# Prapti Neupane's Term Project Page

Here is the link to the Variational Bayes lecture pdf.

Variational Inference

I will turn in a powerpoint lecture which will include about 12-15 slides. The lecture will develop the variational method to approximate the posterior distribution of the parameters theoretically. Sketched below is an outline of content of the lecture.

1. Motivation

Provide Statistical Mechanics as a motivation or an area where Variational Inference could potentially be used

2. Variational Bayes

Explain why the process is called variational Bayes

3. The problem

X observed variables, Z latent variables and parameters Interested in posterior probablity distribution of a parameter vector w given data D. Traditional model fitting approaches involves optimizing the parameter vector to find the mode of the posterior distribution Variational Bayes can be used to find good approximations to the posterior probability distribution of the parameters p(Z|X) as well as the marginal probability of the data P(X).

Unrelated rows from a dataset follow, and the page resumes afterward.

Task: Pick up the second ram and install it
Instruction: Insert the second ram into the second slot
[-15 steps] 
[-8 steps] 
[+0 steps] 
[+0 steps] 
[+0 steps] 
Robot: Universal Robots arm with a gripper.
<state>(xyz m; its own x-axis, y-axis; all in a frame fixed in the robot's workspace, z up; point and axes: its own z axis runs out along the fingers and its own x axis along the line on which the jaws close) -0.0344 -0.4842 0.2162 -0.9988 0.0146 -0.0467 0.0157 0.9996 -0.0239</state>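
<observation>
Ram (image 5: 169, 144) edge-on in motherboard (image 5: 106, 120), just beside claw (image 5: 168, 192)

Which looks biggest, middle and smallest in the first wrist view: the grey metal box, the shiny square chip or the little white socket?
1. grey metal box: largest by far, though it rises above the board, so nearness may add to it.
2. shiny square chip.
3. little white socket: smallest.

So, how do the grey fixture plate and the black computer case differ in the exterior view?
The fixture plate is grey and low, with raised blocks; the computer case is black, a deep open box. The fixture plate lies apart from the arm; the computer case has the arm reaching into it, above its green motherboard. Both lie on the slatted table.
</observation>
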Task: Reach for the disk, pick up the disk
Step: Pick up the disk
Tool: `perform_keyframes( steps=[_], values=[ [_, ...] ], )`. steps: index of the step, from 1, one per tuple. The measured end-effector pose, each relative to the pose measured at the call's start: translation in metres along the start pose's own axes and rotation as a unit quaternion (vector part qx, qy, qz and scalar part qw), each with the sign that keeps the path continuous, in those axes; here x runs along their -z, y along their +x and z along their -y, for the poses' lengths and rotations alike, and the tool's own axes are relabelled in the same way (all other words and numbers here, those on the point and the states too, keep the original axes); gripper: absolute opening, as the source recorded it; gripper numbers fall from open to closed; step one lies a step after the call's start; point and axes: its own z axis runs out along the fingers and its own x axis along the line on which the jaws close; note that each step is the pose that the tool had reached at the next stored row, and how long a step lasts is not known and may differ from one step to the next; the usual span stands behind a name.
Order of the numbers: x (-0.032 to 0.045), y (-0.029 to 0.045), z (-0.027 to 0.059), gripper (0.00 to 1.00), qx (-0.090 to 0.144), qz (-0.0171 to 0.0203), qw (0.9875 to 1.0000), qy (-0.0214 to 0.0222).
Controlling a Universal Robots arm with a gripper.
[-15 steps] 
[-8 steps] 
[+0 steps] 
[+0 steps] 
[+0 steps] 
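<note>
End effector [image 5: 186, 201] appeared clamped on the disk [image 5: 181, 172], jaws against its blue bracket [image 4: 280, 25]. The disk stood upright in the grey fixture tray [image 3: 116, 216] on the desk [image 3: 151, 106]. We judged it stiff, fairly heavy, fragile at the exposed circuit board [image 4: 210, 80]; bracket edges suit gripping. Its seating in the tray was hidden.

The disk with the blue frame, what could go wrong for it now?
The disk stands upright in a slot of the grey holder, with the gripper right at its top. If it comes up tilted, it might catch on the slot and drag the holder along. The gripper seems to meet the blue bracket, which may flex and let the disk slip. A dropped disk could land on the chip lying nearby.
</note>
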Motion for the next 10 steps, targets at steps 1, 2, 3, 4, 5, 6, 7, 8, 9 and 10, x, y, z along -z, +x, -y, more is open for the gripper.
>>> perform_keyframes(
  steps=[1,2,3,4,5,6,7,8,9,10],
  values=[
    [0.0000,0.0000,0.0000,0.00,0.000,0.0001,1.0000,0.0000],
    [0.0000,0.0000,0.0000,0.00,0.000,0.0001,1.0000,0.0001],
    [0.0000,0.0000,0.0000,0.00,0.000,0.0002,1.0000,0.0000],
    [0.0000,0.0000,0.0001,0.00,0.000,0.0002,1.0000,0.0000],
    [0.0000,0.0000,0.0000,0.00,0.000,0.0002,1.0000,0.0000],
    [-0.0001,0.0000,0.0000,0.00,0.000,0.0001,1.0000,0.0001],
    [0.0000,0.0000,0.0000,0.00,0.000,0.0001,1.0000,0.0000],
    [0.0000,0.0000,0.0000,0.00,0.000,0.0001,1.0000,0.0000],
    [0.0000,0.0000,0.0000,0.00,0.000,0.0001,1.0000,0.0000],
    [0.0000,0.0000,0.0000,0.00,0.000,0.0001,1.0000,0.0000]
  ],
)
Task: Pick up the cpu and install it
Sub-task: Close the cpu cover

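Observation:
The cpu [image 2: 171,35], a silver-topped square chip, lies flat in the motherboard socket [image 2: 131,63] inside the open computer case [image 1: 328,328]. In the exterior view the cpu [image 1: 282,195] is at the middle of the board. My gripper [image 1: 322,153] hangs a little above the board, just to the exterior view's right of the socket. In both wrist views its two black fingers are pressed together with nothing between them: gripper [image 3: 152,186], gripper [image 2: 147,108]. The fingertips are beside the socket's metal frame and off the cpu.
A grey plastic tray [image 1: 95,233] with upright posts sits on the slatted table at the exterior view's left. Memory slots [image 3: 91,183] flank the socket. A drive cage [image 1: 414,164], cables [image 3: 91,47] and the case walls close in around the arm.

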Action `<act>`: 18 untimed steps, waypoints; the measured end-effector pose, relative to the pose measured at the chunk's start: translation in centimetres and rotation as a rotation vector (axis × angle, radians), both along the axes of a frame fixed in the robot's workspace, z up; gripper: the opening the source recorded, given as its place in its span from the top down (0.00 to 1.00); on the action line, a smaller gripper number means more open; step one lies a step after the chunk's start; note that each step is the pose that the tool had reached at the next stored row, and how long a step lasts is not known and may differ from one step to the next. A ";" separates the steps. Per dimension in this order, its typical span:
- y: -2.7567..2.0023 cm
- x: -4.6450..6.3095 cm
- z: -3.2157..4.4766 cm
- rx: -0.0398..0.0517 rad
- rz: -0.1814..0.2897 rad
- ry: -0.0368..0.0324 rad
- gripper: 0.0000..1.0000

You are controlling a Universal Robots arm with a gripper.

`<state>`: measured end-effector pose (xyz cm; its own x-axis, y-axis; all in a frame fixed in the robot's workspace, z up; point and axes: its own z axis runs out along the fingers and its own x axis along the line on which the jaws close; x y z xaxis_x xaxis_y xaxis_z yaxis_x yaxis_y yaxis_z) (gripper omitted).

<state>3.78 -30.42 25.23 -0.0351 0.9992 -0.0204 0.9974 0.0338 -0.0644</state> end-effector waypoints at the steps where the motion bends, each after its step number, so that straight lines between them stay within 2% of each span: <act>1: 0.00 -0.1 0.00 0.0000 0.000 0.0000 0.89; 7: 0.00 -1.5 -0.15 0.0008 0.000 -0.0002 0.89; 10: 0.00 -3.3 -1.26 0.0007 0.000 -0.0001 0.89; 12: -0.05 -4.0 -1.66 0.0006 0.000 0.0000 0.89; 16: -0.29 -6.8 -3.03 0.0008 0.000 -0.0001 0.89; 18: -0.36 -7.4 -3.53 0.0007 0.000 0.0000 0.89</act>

4. The Variational Bayes theorem

Let p(Z|X) be the posterior distribution of multivariate parameters Z. Let q(Z|X) be the approximate distribution restricted to the set of separable distributions. Then the minimum of the Kl Divergence is reached for q_j(Z_j) proportional to exp(expectation of ln p(X,Z) over all i not equal to j) .

5. Decomposition of the log marginal probability

ln p(X) = L(q) + KL (q||p), where q is the distribution we will use to approximate p KL – relative entropy or Kullback-Liebler divergence, or KL divergence, between the distributions p(Z|X) and q(Z) L(q) is a lower bound on ln p(X)

6. Getting the optimal approximation

Kl divergence positive. So L(q) is closest to ln p(X) when KL is minimized This happens when q(Z) is equal to posterior distribution Often the true posterior distribution is intractable So restrict to a family of tractable distributions q(Z) and seek a member of the family for which the KL divergence is minimized

7. Commonly used family of distributions Factorized distributions Partition the elements of Z into disjoint groups Z_i where i= 1,....,M and then restrict q to the family of separable solutions so q = Product of q_i(Z_i) over all i's. Now make a variational optimization of L(q) with respect to all of the distributions q_i(Z_i) Do this by optimizing with respect to each of the factors in turn Obtain the Variatonal Bayes Theorem

8. Application of Variational Bayes for the univariate Gaussian

Obtain that if we choose a conjugate prior for mu as well as sigma, the best approximation to the posterior distribution of the mean (mu) is another Gaussian and that for sigma is a Gamma distribution. Note that the approximate distribution take the form of the conjugate prior naturally from the structure of the likelihood function without having restricted the family of approximate distributions to these functional forms Each of the approximate distributions depends on moments evaluated with respect to the other distribution. So take an iterative approach reminiscent of the EM algorithm

9. Iterative VB (IVB) algorithm

Make an initial guess for the expected value of one parameter say sigma Use this to recompute the distribution q(mu) Using this revised distribution compute the first and second moment of mu. Use these values to recompute the distribution q(sigma).

10.Looking ahead

We could apply the variational method to obtain a solution for the Bayesian mixture of Gaussians. There is a close similarity between the variational solution for the Bayesian mixture of Gaussians and the EM algorithm for maximum likelihood. If we consider the limit as N → Infinity, the variational treatment converges to the maximum likelihood Em algorithm for mixture of Gaussians.

11. Bibliography Bishop, Christopher M. “Pattern Recognition and Machine Learning.” Springer 2006. Chapters 1 and 10 Mackay, David J.C. “Information Theory, Inference and Learning Algorithms,” Cambridge University Press 2003. Chapter IV Smidl, V., Quinn, A. “The Variational Bayes Method in Signal Processing” Springer-Verlag Berlin Heidelberg 2006. Chapter 3

Comments:

My lecture is mostly going to be just deriving the optimal approximating distribution. I don't know how much algebra I should show on the slides.

- Just noting here that we talked about this in person, and that it seems fine. I hope that you can get the volcano example (in some form, simplified or not) to work. Wpress 15:39, 21 April 2012 (CDT)